* **Activity**: In the lines below, output everything from the first line through the line containing "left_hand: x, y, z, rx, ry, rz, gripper" exactly as it is. Pictures are not part of the output.

*** Data provided Section Begins ***

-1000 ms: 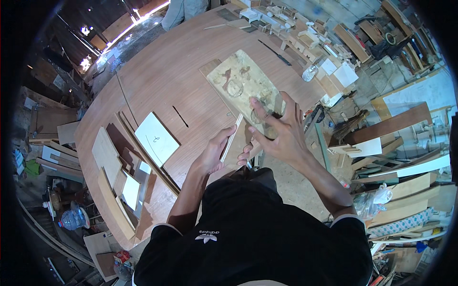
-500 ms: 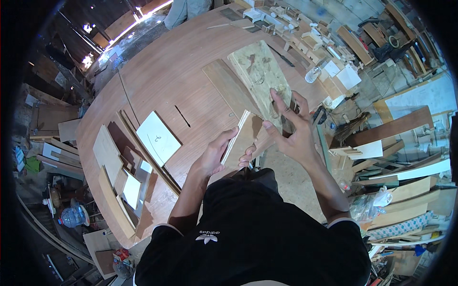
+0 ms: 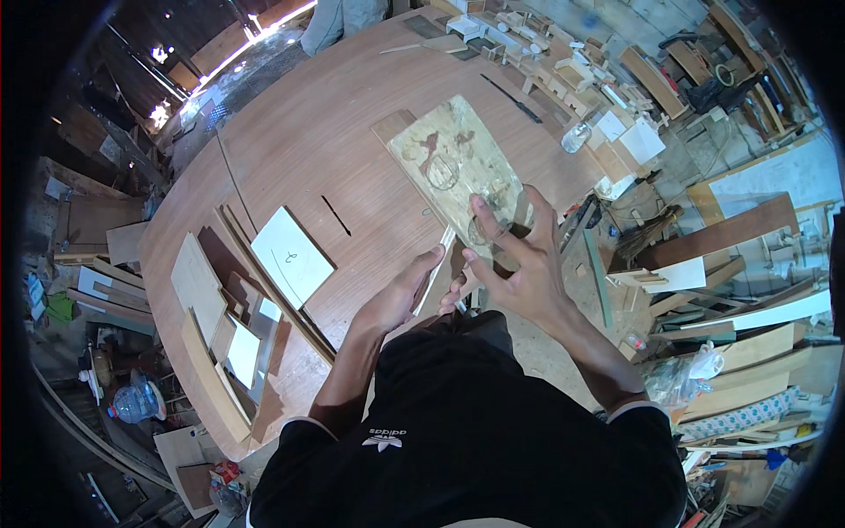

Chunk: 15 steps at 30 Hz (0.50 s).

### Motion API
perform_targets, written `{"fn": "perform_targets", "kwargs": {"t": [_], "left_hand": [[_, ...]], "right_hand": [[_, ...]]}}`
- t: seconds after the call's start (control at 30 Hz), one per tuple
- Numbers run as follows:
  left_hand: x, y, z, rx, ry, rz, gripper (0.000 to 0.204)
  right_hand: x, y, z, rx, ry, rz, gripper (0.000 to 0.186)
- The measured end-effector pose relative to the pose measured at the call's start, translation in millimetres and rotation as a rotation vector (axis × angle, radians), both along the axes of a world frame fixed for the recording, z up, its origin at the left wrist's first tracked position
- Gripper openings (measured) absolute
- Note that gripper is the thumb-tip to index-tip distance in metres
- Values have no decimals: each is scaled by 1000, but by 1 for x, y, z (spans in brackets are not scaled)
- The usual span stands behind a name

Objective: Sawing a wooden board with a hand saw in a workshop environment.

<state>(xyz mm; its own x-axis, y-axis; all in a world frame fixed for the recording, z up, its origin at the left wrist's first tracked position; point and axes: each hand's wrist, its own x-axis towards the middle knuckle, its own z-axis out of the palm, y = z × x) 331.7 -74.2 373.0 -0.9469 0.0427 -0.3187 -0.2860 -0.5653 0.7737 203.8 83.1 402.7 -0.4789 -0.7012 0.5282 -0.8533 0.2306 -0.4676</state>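
A stained, pale board is gripped at its near end by both hands. The left hand is closed on the near left edge, thumb on top, fingers under. The right hand is laid on the near right corner, fingers spread over the top face and curled at the edge. Both are counted as grasping, neither as released.

Key relation: the board's long axis runs straight away from the hands, out over the round brown tabletop. The far end is well beyond reach and the near end lies just ahead of the body. The far part appears to rest on the tabletop; whether the near end is lifted clear cannot be told. The right hand sits slightly further along the board than the left, so it is the nearer one to the board's middle.

A white panel lies left of the left hand, apart from it. A dark slot is seen in the tabletop between that panel and the board. Small wood blocks are scattered beyond the board's far end, to the right. Offcuts are stacked further left of the left hand.
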Motion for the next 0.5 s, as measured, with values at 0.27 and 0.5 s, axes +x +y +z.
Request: {"fn": "perform_targets", "kwargs": {"t": [0.27,0.5], "left_hand": [[-6,0,12,-298,104,45,41],[-2,-1,4,-184,70,-19,43]], "right_hand": [[1,-28,27,-63,-44,12,63],[6,-14,7,-22,10,-13,62]]}}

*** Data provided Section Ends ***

* **Final answer**:
-1000 ms: 
-500 ms: 
+0 ms: 

Chunk: 15 steps at 30 Hz (0.50 s).

### Motion API
perform_targets, written `{"fn": "perform_targets", "kwargs": {"t": [_], "left_hand": [[_, ...]], "right_hand": [[_, ...]]}}`
- t: seconds after the call's start (control at 30 Hz), one per tuple
- Numbers run as follows:
  left_hand: x, y, z, rx, ry, rz, gripper (0.000 to 0.204)

The response above is complete.